Audio quality affects lip sync. Clean, clear speech without background noise produces the most accurate lip movements. Pre-process noisy audio with a denoiser before feeding it in.

Match the portrait style to the use case. Photorealistic portraits work for business videos. Illustrated or stylized portraits work for creative content and avoid uncanny valley issues.

Common Errors and Fixes

Lips don’t sync with audio

The audio might have long silences or background music that confuses the lip sync model. Strip the audio to speech only. Also ensure the audio is mono, 16kHz — some models expect specific formats:

1
ffmpeg -i input.mp3 -ar 16000 -ac 1 output.wav

Face looks distorted or warped

The source image face is at too extreme an angle. Use a near-frontal photo (within 15 degrees of center). Also check that the face detection finds the correct face — if there are multiple faces in the image, crop to just the subject.

Output video is choppy or low framerate

Default output is 25 FPS. For smoother results, interpolate frames with RIFE:

1
2
pip install rife-ncnn-vulkan-python
# Or use ffmpeg: ffmpeg -i output.mp4 -filter:v "minterpolate=fps=60" smooth.mp4

CUDA out of memory

Reduce the --size parameter from 512 to 256. Or use --preprocess crop instead of full to process only the face region.

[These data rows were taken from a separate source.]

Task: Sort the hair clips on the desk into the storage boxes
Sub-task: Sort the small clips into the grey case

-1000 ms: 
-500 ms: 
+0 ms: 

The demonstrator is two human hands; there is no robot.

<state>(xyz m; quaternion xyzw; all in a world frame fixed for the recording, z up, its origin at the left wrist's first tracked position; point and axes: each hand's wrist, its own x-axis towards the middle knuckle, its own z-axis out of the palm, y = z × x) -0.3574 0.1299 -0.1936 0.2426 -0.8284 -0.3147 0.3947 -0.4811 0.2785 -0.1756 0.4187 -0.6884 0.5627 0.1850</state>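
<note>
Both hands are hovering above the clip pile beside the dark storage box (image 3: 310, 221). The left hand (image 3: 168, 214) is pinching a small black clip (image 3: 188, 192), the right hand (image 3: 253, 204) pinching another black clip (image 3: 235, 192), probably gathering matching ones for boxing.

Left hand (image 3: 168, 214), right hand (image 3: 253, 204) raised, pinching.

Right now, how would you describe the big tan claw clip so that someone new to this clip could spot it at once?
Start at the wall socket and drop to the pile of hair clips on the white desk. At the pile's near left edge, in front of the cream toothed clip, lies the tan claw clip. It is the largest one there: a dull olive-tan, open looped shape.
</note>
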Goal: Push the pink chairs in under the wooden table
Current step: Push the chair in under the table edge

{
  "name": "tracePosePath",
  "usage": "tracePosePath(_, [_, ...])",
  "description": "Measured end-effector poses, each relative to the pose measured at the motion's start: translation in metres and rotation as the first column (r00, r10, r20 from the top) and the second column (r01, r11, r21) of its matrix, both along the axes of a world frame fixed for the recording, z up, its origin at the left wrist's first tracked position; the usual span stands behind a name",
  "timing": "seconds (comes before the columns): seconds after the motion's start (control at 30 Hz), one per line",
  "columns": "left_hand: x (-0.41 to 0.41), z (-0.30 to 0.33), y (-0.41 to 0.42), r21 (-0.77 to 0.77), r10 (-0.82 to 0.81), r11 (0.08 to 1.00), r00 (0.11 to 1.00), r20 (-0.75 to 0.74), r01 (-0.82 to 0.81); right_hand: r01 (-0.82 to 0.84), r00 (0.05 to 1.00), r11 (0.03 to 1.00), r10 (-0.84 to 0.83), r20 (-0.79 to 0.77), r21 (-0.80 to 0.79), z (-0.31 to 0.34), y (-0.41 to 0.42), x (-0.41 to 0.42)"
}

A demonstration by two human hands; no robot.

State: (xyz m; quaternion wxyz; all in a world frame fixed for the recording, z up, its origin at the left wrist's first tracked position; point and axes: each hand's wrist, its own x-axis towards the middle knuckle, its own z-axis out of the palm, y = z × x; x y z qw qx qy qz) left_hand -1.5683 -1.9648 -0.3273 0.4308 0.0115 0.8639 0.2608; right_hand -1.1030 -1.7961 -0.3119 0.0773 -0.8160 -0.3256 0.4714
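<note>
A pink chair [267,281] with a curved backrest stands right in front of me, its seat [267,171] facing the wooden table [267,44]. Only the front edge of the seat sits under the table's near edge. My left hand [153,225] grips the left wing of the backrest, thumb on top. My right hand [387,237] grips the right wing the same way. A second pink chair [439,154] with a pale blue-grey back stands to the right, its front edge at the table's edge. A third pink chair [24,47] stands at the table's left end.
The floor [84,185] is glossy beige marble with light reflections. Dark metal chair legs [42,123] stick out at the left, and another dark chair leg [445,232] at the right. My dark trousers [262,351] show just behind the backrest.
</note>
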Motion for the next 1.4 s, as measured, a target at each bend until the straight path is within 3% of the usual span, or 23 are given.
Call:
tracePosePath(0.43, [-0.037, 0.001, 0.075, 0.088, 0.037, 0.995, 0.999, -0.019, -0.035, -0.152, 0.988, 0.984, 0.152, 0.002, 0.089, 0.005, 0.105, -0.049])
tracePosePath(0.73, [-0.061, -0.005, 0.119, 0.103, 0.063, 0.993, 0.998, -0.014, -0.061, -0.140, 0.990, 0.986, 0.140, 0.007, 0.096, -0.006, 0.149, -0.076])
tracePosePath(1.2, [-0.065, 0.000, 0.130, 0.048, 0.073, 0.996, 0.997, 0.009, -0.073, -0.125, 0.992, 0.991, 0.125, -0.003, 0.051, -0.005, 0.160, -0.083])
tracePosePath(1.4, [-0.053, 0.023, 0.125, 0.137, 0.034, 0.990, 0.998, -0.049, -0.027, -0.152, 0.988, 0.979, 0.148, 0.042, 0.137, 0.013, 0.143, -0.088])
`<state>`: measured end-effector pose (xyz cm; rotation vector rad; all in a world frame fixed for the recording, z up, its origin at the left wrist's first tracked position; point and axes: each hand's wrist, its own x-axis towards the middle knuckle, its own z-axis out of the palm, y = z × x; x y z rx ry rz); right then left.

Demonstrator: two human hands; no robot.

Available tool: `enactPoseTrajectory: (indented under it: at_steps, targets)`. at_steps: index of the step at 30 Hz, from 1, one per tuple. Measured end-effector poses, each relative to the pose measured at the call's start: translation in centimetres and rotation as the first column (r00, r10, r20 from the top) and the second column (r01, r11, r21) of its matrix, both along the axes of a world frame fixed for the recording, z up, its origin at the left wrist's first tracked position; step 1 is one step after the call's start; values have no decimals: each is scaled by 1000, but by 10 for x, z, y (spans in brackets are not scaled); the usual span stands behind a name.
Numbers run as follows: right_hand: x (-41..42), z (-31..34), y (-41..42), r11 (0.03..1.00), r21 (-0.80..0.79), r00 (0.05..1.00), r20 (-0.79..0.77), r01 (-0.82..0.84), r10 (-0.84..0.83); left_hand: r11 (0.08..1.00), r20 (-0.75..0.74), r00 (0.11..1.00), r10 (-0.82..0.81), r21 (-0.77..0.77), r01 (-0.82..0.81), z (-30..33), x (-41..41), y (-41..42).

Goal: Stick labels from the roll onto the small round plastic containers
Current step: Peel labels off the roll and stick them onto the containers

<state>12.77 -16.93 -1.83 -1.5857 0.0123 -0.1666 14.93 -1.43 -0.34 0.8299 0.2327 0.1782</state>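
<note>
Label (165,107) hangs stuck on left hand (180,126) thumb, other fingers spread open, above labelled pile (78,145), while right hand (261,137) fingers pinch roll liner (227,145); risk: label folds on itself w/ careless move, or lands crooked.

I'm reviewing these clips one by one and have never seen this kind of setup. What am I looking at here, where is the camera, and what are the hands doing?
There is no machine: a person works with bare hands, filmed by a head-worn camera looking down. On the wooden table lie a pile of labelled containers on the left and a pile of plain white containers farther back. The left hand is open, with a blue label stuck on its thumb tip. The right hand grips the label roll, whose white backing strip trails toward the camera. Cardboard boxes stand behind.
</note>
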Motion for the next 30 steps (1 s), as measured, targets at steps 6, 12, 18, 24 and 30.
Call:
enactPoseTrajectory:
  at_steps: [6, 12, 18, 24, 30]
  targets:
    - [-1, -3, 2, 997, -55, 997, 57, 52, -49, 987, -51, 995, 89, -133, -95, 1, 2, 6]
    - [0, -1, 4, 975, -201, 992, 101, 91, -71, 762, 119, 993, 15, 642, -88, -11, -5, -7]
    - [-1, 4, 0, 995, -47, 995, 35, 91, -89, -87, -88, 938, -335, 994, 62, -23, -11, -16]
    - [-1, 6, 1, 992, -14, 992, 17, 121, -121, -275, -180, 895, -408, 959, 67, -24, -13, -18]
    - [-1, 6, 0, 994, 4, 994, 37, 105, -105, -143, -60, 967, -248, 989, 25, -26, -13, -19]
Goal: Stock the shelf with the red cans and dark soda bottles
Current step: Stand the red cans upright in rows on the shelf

The GFPGAN enhancer also uses significant VRAM — disable it with --enhancer none if needed.

Uncanny valley — output looks creepy

This usually happens with extreme expressions or mismatched head motion. Use --still for minimal head movement and reduce --expression_scale to 0.8. For critical use cases, review generated videos before publishing.

Ethical Considerations

Talking head generation is a dual-use technology. Always disclose when content is AI-generated. Never create content that impersonates real people without their explicit consent. Many jurisdictions have laws against deepfakes used for deception — know the regulations in your area before deploying.

For legitimate use cases (educational content, product demos, accessibility), talking head generation is a powerful tool that makes video content creation accessible to teams without video production capability.